As of 2011, Guadeloupe's electricity consumption was heavily reliant on fossil fuels, specifically coal, which accounted for almost 70% of its total electricity production. The island had taken strides in shifting to low-carbon energy sources which made up 31% of its total electricity. Biofuels represented a significant portion, at almost 21% while unspecified renewables, wind, and solar energy contributed 5.88%, nearly 3%, and close to 2%, respectively. Guadeloupe neither imports nor exports electricity, making it essential for the island to achieve energy independence through a combination of fossil and low-carbon energy sources.
Recognizing the escalating environmental damages associated with fossil fuel use, Guadeloupe could turn its focus towards more substantial utilization of low-carbon energy sources. There are invaluable lessons to be learned from countries that have been successful in this transition. Denmark, often acknowledged as an exemplar in sustainable energy, generates over half of its electricity from wind power, showing potential for Guadeloupe to expand its wind energy sector. Similarly, Guadeloupe could take a leaf out of France's book, where nuclear energy is a dominant force, making up 61% of its electricity. Additionally, countries like Chile and Yemen have made significant strides in solar energy, generating 17% of their electricity from this source, suggesting Guadeloupe has room for improvement in this sector as well.
The history of low-carbon electricity in Guadeloupe has been marked by a slow but steady evolution. The early 2000s saw virtually no contribution from wind or biofuels to the island's electricity generation. It wasn't until 2004 that biofuels made their first notable input with an increase of 0.1 TWh.
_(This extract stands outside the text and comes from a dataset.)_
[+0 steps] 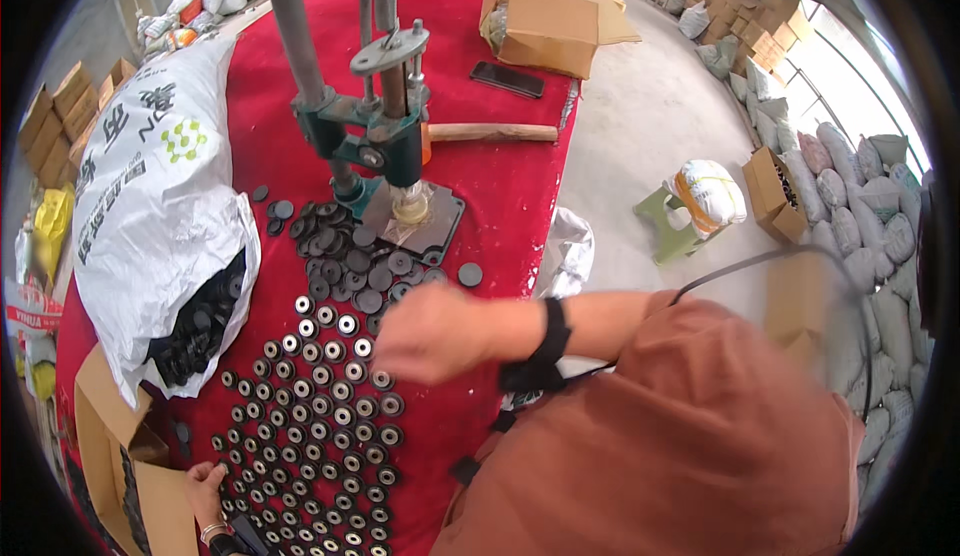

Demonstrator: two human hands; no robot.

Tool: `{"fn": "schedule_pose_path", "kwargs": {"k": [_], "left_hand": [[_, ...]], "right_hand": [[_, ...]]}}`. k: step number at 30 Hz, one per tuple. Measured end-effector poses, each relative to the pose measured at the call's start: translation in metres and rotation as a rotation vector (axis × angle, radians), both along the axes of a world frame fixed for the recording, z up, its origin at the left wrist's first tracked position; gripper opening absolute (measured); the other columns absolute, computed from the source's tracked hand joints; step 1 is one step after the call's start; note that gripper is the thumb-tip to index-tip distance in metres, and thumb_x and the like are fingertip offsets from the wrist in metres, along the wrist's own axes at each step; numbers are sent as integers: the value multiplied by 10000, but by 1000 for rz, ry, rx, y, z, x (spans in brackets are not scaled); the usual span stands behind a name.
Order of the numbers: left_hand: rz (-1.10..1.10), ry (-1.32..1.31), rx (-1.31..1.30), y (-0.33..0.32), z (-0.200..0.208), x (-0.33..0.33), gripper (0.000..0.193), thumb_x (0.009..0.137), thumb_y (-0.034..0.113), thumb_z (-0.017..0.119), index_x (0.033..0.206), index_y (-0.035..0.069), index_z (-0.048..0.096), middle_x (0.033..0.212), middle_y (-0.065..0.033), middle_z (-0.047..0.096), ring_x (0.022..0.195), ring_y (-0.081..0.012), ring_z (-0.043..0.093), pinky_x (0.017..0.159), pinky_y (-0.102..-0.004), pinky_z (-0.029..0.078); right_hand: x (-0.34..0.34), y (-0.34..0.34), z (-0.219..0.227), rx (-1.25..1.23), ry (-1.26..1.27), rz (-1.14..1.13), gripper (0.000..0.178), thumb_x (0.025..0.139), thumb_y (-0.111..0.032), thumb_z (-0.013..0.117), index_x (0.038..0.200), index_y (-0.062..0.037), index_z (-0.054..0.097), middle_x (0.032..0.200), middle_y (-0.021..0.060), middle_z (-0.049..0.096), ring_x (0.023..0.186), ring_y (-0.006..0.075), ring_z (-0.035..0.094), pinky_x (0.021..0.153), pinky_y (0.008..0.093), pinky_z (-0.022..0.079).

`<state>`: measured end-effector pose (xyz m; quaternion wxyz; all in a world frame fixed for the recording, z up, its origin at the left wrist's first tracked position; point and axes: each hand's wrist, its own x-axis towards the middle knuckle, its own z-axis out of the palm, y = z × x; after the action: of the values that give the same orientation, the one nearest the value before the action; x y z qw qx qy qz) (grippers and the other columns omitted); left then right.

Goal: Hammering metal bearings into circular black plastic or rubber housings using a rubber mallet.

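Observation:
My right hand is smeared by motion above the right edge of the laid-out parts, so its fingers do not show clearly. Below it, black round pieces with metal ring centres stand in close rows on the red cloth. At the lower left, my left hand has its fingers curled together beside the outermost row; what they hold, if anything, is hidden. A pile of loose black discs lies between the rows and a green hand press with a square metal base plate.
A white woven sack spills black parts on the left, above an open cardboard box. Behind the press lie a wooden-handled hammer, a phone and a carton. A green stool stands on the floor at right.

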<state>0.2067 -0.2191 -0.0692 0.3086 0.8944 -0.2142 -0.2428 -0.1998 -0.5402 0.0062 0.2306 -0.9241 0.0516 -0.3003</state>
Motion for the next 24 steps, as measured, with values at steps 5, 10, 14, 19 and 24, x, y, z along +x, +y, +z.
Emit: {"fn": "schedule_pose_path", "kwargs": {"k": [5, 10, 14, 19, 24], "left_hand": [[16, -347, -94, -2, 45, -29, 364, 796, 195, 672, 1051, -58, 616, 913, -102, 647, 793, -151, 559, 732, -277, 444], [-21, -483, -44, 13, 79, -80, 315, 904, 185, 560, 1086, -69, 598, 1001, -140, 636, 913, -199, 583, 848, -298, 439], [-269, -799, -255, -9, 71, -165, 192, 831, 8, 593, 1015, -45, 610, 922, -108, 603, 845, -210, 566, 755, -299, 449], [-532, -596, -305, -77, 76, -320, 240, 707, -47, 649, 942, -9, 622, 903, -141, 599, 816, -278, 574, 749, -344, 462], [-484, 150, -258, -45, 46, -427, 140, 737, -69, 593, 850, -10, 652, 823, -123, 625, 699, -241, 589, 668, -301, 465]], "right_hand": [[-78, -131, -9, 305, -169, -870, 280, 852, -270, 582, 888, 0, 641, 874, 225, 637, 848, 345, 642, 721, 405, 507], [-95, -221, -34, -68, 426, -1123, 449, 806, -416, 619, 1055, -45, 580, 1026, 230, 613, 977, 378, 597, 827, 447, 478], [-96, -251, -49, -423, 665, -927, 523, 806, -486, 595, 1145, -95, 524, 1150, 156, 550, 1101, 320, 524, 907, 549, 366], [-99, -273, -91, -480, 401, -977, 431, 836, -458, 555, 1114, -129, 534, 1056, 96, 585, 1025, 292, 553, 842, 542, 375], [-86, -274, -91, -482, 327, -1013, 389, 811, -429, 578, 1051, -124, 575, 1011, 88, 603, 990, 275, 568, 828, 525, 376]]}}
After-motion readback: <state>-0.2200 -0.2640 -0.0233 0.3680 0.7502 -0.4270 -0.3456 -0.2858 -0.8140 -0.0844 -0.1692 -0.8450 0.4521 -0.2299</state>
Unfortunately, this increment was short-lived as the following years showed no further additions from biofuels or wind energy. The end of the decade introduced solar energy into the mix, but, like its counterparts, its induction to Guadeloupe's electricity scene was somewhat muted, without any notable changes in the subsequent years. Examining Guadeloupe's history of low-carbon electricity production underscores the need for more proactive measures in the future to increase the share of clean, sustainable energy.